Input data |
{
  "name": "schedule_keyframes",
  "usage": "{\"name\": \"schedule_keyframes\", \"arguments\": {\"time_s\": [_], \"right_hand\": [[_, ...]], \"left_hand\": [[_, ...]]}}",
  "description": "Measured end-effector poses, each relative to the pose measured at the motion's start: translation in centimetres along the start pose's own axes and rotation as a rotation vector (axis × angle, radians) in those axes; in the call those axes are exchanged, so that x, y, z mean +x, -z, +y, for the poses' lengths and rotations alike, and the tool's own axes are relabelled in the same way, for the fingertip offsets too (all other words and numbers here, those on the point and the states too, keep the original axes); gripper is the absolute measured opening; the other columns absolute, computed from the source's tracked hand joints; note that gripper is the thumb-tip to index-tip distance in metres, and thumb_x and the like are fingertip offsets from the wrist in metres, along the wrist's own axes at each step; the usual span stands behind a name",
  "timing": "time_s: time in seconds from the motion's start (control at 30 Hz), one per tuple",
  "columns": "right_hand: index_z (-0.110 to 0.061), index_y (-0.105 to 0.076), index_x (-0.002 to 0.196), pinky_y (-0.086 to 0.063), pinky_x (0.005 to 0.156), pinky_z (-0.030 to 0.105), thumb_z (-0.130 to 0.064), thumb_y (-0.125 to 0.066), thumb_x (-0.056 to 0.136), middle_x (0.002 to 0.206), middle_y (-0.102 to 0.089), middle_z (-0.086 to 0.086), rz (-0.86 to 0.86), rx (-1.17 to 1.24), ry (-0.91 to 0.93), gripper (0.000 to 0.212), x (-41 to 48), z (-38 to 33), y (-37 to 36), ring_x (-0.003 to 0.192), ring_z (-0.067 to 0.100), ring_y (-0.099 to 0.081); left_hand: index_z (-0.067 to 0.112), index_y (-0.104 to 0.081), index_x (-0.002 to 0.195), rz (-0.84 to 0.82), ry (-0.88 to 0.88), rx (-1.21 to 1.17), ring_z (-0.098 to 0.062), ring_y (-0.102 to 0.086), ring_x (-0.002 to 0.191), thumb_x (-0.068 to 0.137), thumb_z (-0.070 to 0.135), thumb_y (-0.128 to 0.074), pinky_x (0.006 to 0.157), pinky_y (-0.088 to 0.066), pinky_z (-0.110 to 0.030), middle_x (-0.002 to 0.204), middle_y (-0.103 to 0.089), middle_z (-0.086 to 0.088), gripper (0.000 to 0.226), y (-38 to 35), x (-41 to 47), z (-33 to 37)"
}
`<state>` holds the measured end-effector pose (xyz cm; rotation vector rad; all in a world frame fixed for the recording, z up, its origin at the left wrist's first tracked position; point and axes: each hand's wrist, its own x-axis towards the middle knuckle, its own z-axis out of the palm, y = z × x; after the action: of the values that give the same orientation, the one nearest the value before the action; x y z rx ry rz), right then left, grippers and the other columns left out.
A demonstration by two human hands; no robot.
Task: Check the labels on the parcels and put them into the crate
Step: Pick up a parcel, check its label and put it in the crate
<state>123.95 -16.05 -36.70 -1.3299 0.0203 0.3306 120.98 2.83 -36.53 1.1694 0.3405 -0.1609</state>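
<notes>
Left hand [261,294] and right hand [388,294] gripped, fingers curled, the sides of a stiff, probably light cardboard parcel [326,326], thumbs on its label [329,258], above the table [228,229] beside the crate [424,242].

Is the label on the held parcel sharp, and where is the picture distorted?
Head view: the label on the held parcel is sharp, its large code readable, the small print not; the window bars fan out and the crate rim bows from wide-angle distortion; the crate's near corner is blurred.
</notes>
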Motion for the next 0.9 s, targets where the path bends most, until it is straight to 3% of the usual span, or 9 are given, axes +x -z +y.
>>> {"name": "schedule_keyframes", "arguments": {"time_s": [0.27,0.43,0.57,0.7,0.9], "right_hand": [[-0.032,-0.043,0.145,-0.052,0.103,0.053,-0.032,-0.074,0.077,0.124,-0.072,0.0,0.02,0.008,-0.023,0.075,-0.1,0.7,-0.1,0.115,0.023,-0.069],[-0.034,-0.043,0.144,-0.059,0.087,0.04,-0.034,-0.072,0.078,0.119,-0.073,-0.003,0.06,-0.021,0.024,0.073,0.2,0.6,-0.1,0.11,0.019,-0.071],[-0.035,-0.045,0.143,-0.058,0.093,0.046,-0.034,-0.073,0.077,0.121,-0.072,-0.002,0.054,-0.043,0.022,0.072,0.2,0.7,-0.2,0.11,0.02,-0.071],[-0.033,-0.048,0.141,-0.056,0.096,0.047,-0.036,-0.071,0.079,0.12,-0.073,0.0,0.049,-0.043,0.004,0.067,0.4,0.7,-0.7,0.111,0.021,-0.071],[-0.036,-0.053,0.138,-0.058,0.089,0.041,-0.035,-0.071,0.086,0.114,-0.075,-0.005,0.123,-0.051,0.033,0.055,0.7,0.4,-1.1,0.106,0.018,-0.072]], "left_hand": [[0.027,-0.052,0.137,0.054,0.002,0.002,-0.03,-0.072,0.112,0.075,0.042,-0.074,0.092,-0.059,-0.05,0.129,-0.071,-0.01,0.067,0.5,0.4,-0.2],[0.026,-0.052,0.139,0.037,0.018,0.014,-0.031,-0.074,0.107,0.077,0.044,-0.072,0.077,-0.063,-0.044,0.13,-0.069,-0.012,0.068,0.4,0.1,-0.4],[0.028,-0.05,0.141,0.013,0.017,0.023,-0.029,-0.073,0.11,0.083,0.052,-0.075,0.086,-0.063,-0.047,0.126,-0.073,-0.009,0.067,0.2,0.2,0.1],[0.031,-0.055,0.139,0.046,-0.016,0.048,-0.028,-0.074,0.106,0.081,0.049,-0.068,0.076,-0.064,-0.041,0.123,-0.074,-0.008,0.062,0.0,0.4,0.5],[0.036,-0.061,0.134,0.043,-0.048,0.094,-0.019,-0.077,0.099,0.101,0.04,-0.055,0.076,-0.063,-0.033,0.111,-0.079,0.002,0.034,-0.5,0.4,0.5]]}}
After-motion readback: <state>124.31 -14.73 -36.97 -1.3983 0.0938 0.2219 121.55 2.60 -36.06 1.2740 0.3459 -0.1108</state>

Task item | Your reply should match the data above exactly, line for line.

Worked solution |
{
  "name": "schedule_keyframes",
  "usage": "{\"name\": \"schedule_keyframes\", \"arguments\": {\"time_s\": [_], \"right_hand\": [[_, ...]], \"left_hand\": [[_, ...]]}}",
  "description": "Measured end-effector poses, each relative to the pose measured at the motion's start: translation in centimetres along the start pose's own axes and rotation as a rotation vector (axis × angle, radians) in those axes; in the call those axes are exchanged, so that x, y, z mean +x, -z, +y, for the poses' lengths and rotations alike, and the tool's own axes are relabelled in the same way, for the fingertip offsets too (all other words and numbers here, those on the point and the states too, keep the original axes); gripper is the absolute measured opening; the other columns absolute, computed from the source's tracked hand joints; note that gripper is the thumb-tip to index-tip distance in metres, and thumb_x and the like are fingertip offsets from the wrist in metres, along the wrist's own axes at each step; the usual span stands behind a name",
  "timing": "time_s: time in seconds from the motion's start (control at 30 Hz), one per tuple",
  "columns": "right_hand: index_z (-0.110 to 0.061), index_y (-0.105 to 0.076), index_x (-0.002 to 0.196), pinky_y (-0.086 to 0.063), pinky_x (0.005 to 0.156), pinky_z (-0.030 to 0.105), thumb_z (-0.130 to 0.064), thumb_y (-0.125 to 0.066), thumb_x (-0.056 to 0.136), middle_x (0.002 to 0.206), middle_y (-0.102 to 0.089), middle_z (-0.086 to 0.086), rz (-0.86 to 0.86), rx (-1.17 to 1.24), ry (-0.91 to 0.93), gripper (0.000 to 0.212), x (-41 to 48), z (-38 to 33), y (-37 to 36), ring_x (-0.003 to 0.192), ring_z (-0.067 to 0.100), ring_y (-0.099 to 0.081); left_hand: index_z (-0.067 to 0.112), index_y (-0.104 to 0.081), index_x (-0.002 to 0.195), rz (-0.84 to 0.82), ry (-0.88 to 0.88), rx (-1.21 to 1.17), ring_z (-0.098 to 0.062), ring_y (-0.102 to 0.086), ring_x (-0.002 to 0.191), thumb_x (-0.068 to 0.137), thumb_z (-0.070 to 0.135), thumb_y (-0.128 to 0.074), pinky_x (0.006 to 0.157), pinky_y (-0.088 to 0.066), pinky_z (-0.110 to 0.030), middle_x (-0.002 to 0.204), middle_y (-0.103 to 0.089), middle_z (-0.086 to 0.088), gripper (0.000 to 0.226), y (-38 to 35), x (-41 to 47), z (-33 to 37)"
}
`<state>` holds the measured end-effector pose (xyz cm; rotation vector rad; all in a world frame fixed for the recording, z up, its origin at the left wrist's first tracked position; point and axes: each hand's wrist, its own x-axis towards the middle knuckle, its own z-axis out of the palm, y = z × x; after the action: of the values that give the same orientation, the one nearest the value before the action; x y z rx ry rz), right then left, grippers and the other columns left out.
A demonstration by two human hands; no robot.
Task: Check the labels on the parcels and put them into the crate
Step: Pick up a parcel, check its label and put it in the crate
<state>123.95 -16.05 -36.70 -1.3299 0.0203 0.3306 120.98 2.83 -36.53 1.1694 0.3405 -0.1609</state>
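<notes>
Left hand [261,294] and right hand [388,294] gripped, fingers curled, the sides of a stiff, probably light cardboard parcel [326,326], thumbs on its label [329,258], above the table [228,229] beside the crate [424,242].

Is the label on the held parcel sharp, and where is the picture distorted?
Head view: the label on the held parcel is sharp, its large code readable, the small print not; the window bars fan out and the crate rim bows from wide-angle distortion; the crate's near corner is blurred.
</notes>
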Motion for the next 0.9 s, targets where the path bends most, until it is straight to 3% of the usual span, or 9 are given, axes +x -z +y.
>>> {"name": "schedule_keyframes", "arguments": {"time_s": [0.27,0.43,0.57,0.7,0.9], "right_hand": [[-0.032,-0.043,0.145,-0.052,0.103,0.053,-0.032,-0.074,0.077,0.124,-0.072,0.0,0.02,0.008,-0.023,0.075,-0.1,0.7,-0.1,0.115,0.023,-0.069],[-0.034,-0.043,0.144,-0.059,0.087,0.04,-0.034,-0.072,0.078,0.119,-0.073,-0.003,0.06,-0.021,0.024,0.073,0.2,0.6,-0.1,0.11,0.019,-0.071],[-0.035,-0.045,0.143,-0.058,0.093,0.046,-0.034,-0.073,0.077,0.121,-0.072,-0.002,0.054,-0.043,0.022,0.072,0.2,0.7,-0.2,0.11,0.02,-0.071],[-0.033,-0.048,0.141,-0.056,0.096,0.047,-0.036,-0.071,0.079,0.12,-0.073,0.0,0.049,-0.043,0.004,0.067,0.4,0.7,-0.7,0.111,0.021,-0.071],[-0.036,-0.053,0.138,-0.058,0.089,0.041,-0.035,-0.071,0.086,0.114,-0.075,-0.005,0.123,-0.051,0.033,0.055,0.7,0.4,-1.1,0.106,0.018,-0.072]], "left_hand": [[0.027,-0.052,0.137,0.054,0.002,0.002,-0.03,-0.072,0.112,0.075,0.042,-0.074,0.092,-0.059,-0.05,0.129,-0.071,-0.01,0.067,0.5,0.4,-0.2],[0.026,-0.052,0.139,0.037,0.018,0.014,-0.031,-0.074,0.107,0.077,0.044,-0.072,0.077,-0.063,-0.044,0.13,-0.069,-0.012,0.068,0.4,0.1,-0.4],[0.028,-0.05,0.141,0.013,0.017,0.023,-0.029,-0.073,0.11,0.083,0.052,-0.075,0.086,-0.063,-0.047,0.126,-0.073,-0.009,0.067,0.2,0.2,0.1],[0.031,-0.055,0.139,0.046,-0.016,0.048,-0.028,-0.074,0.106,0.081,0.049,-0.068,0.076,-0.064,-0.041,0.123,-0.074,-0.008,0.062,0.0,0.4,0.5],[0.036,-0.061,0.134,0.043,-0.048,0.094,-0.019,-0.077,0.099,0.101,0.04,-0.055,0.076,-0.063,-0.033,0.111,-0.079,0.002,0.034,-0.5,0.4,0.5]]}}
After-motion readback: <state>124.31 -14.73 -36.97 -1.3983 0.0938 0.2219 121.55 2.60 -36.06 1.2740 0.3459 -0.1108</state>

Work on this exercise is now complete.